WHAT THE TASK ASKS> Copy each record exactly, word for word.
-- SUPPLIED ENTRIES follows --
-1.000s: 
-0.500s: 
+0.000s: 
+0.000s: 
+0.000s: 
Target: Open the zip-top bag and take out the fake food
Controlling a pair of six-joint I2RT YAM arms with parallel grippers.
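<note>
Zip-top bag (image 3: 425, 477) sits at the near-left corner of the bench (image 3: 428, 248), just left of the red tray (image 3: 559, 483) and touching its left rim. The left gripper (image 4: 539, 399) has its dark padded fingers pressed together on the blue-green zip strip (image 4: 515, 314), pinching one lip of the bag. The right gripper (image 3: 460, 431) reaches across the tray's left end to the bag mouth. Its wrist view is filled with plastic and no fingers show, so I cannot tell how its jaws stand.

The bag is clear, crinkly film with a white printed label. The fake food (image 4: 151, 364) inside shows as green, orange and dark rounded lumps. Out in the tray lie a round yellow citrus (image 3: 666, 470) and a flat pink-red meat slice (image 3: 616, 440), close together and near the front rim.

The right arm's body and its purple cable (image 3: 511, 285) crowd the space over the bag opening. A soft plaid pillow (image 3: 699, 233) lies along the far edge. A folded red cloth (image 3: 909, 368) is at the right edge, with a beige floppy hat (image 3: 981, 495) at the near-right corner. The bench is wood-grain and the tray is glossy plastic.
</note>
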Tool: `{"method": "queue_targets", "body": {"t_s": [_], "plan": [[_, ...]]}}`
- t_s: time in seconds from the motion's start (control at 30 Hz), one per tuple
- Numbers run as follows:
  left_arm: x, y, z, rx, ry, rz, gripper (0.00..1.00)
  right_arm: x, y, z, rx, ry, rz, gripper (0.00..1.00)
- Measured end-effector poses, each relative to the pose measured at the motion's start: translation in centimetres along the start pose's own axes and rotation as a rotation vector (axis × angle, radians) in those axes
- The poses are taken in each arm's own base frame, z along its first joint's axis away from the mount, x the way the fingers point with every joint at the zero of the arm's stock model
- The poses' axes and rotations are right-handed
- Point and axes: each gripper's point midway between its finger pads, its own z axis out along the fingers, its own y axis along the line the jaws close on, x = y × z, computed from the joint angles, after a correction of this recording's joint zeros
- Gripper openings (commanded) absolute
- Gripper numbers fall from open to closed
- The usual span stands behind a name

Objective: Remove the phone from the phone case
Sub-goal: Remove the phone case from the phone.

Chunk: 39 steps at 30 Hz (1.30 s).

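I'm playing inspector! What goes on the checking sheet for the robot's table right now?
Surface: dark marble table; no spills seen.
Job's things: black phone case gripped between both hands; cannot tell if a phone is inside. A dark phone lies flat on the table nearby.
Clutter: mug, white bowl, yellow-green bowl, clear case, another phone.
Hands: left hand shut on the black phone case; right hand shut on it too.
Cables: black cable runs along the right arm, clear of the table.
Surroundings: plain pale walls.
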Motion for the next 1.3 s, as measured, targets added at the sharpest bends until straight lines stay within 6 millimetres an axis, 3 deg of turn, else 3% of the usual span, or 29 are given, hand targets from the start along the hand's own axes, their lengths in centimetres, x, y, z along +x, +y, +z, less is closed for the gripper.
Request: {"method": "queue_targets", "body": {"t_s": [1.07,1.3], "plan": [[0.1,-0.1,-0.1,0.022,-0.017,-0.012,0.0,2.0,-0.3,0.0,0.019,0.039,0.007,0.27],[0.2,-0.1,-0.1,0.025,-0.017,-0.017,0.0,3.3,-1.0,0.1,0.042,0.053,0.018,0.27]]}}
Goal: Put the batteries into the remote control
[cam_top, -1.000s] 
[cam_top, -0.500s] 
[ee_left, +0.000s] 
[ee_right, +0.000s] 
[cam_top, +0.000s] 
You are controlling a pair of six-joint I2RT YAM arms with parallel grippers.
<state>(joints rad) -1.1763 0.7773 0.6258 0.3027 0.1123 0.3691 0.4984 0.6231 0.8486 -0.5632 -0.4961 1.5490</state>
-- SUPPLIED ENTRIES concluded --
SOLVED PROBLEM>
-1.000s: 
-0.500s: 
+0.000s: 
+0.000s: 
+0.000s: 
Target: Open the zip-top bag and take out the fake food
Controlling a pair of six-joint I2RT YAM arms with parallel grippers.
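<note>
Zip-top bag (image 3: 425, 477) sits at the near-left corner of the bench (image 3: 428, 248), just left of the red tray (image 3: 559, 483) and touching its left rim. The left gripper (image 4: 539, 399) has its dark padded fingers pressed together on the blue-green zip strip (image 4: 515, 314), pinching one lip of the bag. The right gripper (image 3: 460, 431) reaches across the tray's left end to the bag mouth. Its wrist view is filled with plastic and no fingers show, so I cannot tell how its jaws stand.

The bag is clear, crinkly film with a white printed label. The fake food (image 4: 151, 364) inside shows as green, orange and dark rounded lumps. Out in the tray lie a round yellow citrus (image 3: 666, 470) and a flat pink-red meat slice (image 3: 616, 440), close together and near the front rim.

The right arm's body and its purple cable (image 3: 511, 285) crowd the space over the bag opening. A soft plaid pillow (image 3: 699, 233) lies along the far edge. A folded red cloth (image 3: 909, 368) is at the right edge, with a beige floppy hat (image 3: 981, 495) at the near-right corner. The bench is wood-grain and the tray is glossy plastic.
</note>
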Tool: `{"method": "queue_targets", "body": {"t_s": [_], "plan": [[_, ...]]}}`
- t_s: time in seconds from the motion's start (control at 30 Hz), one per tuple
- Numbers run as follows:
  left_arm: x, y, z, rx, ry, rz, gripper (0.00..1.00)
  right_arm: x, y, z, rx, ry, rz, gripper (0.00..1.00)
- Measured end-effector poses, each relative to the pose measured at the motion's start: translation in centimetres along the start pose's own axes and rotation as a rotation vector (axis × angle, radians) in those axes
- The poses are taken in each arm's own base frame, z along its first joint's axis away from the mount, x the way the fingers point with every joint at the zero of the arm's stock model
- The poses' axes and rotations are right-handed
- Point and axes: each gripper's point midway between its finger pads, its own z axis out along the fingers, its own y axis along the line the jaws close on, x = y × z, computed from the joint angles, after a correction of this recording's joint zeros
- Gripper openings (commanded) absolute
- Gripper numbers fall from open to closed
- The usual span stands behind a name

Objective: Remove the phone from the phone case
Sub-goal: Remove the phone case from the phone.

Chunk: 39 steps at 30 Hz (1.30 s).

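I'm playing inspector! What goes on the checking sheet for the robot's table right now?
Surface: dark marble table; no spills seen.
Job's things: black phone case gripped between both hands; cannot tell if a phone is inside. A dark phone lies flat on the table nearby.
Clutter: mug, white bowl, yellow-green bowl, clear case, another phone.
Hands: left hand shut on the black phone case; right hand shut on it too.
Cables: black cable runs along the right arm, clear of the table.
Surroundings: plain pale walls.
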Motion for the next 1.3 s, as measured, targets added at the sharpest bends until straight lines stay within 6 millimetres an axis, 3 deg of turn, else 3% of the usual span, or 29 are given, hand targets from the start along the hand's own axes, their lengths in centimetres, x, y, z along +x, +y, +z, less is closed for the gripper.
Request: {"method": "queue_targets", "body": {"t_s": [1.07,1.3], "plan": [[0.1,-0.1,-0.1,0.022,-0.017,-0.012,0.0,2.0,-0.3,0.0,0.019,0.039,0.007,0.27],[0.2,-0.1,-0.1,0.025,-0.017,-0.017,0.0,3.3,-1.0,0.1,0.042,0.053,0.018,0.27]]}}
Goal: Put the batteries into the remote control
[cam_top, -1.000s] 
[cam_top, -0.500s] 
[ee_left, +0.000s] 
[ee_right, +0.000s] 
[cam_top, +0.000s] 
You are controlling a pair of six-joint I2RT YAM arms with parallel grippers.
<state>(joints rad) -1.1763 0.7773 0.6258 0.3027 0.1123 0.3691 0.4984 0.6231 0.8486 -0.5632 -0.4961 1.5490</state>

Output for the exercise is complete.